In contrast of Figs. 2a, 3a, 4a, as shown in Figs. 2b–d, 3b–d and 4b–d, if the basic zonal flows is the quadric shear basic zonal flows, the effects of $\frac{{d}^{2}{U}_{n}}{d{y}^{2}}\ne 0$ are increase the number of unstable wavenumbers areas. But in Figs. 2b–d, 3b–d and 4b–d the range of unstable wavenumbers does not change when $\frac{{d}^{2}{U}_{n}}{d{y}^{2}}$ increases, this is totally different from the meridional slope of state.

## Conclusions

The present analysis demonstrates that the bottom topography and the quadric shear basic zonal flows in the baroclinic unstable of oceanic model. We obtained the following conclusions.

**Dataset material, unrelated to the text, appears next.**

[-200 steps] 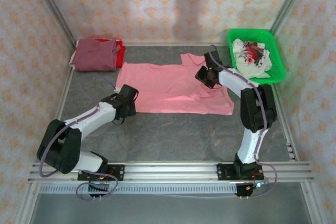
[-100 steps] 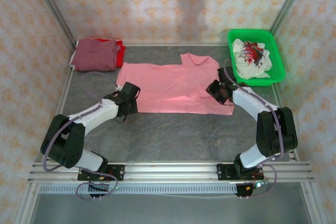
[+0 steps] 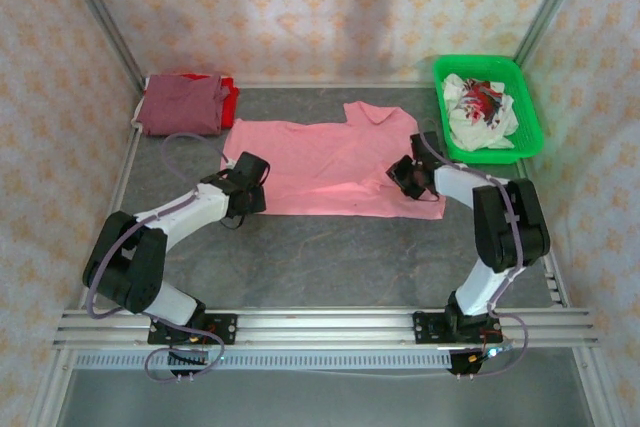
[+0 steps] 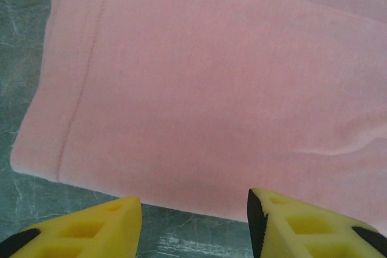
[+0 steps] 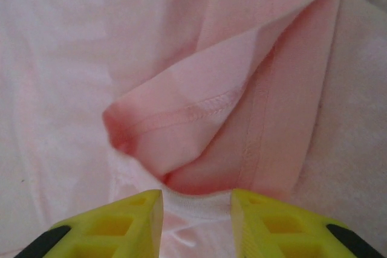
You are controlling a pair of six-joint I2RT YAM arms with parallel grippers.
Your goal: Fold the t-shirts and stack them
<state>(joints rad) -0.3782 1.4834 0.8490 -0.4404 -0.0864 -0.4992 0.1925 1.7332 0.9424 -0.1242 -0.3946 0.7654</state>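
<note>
A salmon-pink t-shirt lies spread flat on the grey table, collar toward the back. My left gripper hovers at its near left corner. In the left wrist view it is open, straddling the shirt's front hem and bare table. My right gripper is down on the shirt's right sleeve. In the right wrist view its jaws stand partly apart, pressed into the cloth just behind a raised sleeve fold. A folded maroon t-shirt lies on a red one at the back left.
A green basket at the back right holds crumpled white and red cloth. Metal frame rails run along the table's sides and the near edge. Bare grey tabletop lies between the shirt and the arm bases.
My right gripper has come from the collar area down and toward me onto the right sleeve, and its jaws have narrowed a little. My left gripper has crept slightly forward at the shirt's left corner.
</note>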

(1) Topographic slopes and the quadric shear basic zonal flows are confirmed that it can modify stability of basic zonal flows, through the changes in the background PV gradient on the *β* plane approximation.

(2) The topographic slope is only meridional slope, the instability mode has the shape of a noodle mode, the width of noodle decreases as the meridional slope (north slope) increases, this illustration that the north slope always plays on unstable role. The function second derivative of quadric shear basic zonal flows ($\frac{{d}^{2}{U}_{n}}{d{y}^{2}}\ne 0$) are to keep the noodle mode away from (*k*, *l*) plane, when it increase, the width of the mode region become more and more narrow. Therefore, the decrease of $\frac{{d}^{2}{U}_{n}}{d{y}^{2}}$ and the steepening of slope have the same effect on the instability.

(3) The topographic slope is purely zonal in (*k*, *l*) plane, if $\frac{{d}^{2}{U}_{n}}{d{y}^{2}}$ is zero, namely, the basic zonal is not the quadric shear, the unstable range gradually shrinks as the slope magnitude increases; if the basic zonal flows is the quadric shear ($\frac{{d}^{2}{U}_{n}}{d{y}^{2}}\ne 0$), the number of instability regions are increased, that is, expand the area of unstable regions. But under the same slope, the change of the quadric shear basic zonal flows does not affect the unstable range.

The results of this idealised study are complementary to the literatures (Chen and Kamenkovich, **2013**; Leng and Bai, **2018**), it can help to interpret the large-scale waves generation over basic zonal flows sheared and more complex topography in the real ocean and atmosphere. More detailed work including nonzonal basic flows, vertical shear in zonal ocean currents, and theoretical study will be considered.